USER_AGENT = "Mozilla/5.0 (X11; Ubuntu; Linux x86_64; rv:137.0) Gecko/20100101 Firefox/137.0"
That’s from Firefox. You might have more success with a Chrome User Agent. Try various options.
With Selenium:
options = Options()
options.add_argument(f"user-agent={USER_AGENT}")
driver = webdriver.Chrome(options=options)
With Playwright:
browser = p.chromium.launch(headless=True)
context = browser.new_context(user_agent=USER_AGENT)
page = context.new_page()
Virtual Framebuffer
Another approach is to simply not use a headless browser at all.
Normally I’ll use a headless browser under the following conditions:
- a crawler that’s working reliably and I don’t need to monitor its progress;
- a crawler that’s running on a remote server; or
- a crawler that’s running in a container.
Presumably the first case is not applicable here because we’re talking about crawler’s that don’t run well in headless mode. In both of the remaining cases using a Virtual Framebuffer is a good option.
First install the xvfb
package. Instruction below is for Debian-based machines.
sudo apt-get update -q
sudo apt-get install xvfb
Now start the framebuffer as a background process.
Xvfb :99 -screen 0 1024x768x16 &
That will effectively launch a virtual X11 server.
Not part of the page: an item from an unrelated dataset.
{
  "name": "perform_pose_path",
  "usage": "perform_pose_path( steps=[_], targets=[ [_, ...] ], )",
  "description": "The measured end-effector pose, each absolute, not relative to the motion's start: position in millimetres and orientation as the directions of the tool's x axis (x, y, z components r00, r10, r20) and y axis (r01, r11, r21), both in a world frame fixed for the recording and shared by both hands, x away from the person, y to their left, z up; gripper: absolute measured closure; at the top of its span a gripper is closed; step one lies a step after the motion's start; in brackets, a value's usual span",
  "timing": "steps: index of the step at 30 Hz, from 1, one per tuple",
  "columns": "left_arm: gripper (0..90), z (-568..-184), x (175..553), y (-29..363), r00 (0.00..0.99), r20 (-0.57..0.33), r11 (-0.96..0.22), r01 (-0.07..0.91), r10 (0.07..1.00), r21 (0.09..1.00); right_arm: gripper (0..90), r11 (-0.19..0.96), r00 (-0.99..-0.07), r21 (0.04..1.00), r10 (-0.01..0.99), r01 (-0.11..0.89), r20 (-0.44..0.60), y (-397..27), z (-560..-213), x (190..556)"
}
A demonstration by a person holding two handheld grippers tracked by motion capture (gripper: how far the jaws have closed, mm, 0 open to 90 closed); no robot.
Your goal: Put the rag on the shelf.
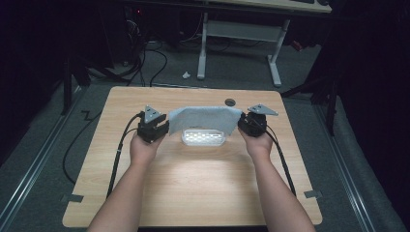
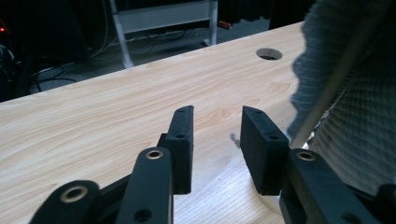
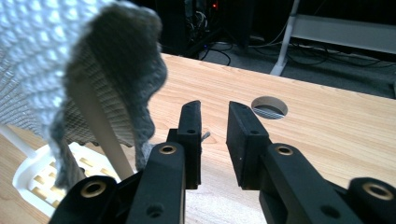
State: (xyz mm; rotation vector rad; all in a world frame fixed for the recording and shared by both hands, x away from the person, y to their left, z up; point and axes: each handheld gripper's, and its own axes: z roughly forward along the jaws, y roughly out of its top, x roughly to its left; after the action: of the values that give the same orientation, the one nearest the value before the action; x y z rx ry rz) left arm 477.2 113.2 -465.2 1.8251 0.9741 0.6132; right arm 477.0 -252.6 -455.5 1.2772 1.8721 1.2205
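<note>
My hands sit at mid-worktop (image 1: 193, 193), one at each end of the grey cloth (image 1: 205, 118). My left gripper (image 2: 217, 135) is released, nothing between its pads; the cloth hangs just right of it. My right gripper (image 3: 215, 140) is likewise let go, cloth just left. The cloth drapes over a rack above the white basket (image 1: 204, 138), apparently spread there to hang. Beyond lies the cable hole (image 1: 230, 102).
</note>
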Motion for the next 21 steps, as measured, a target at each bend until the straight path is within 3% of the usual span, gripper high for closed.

It’s “virtual” in the sense that it doesn’t require any physical hardware. Breaking down the arguments:
:99
— the display number;-screen 0
— the screen number;1024x768x16
— the width, height and colour depth of the virtual display.
Set the DISPLAY
environment variable to correspond to the display number specified when launching the framebuffer.
export DISPLAY=:99
Now you can run the crawler without headless mode but it will not launch a browser window onto a physical display. Rather the browser will be rendered onto the framebuffer.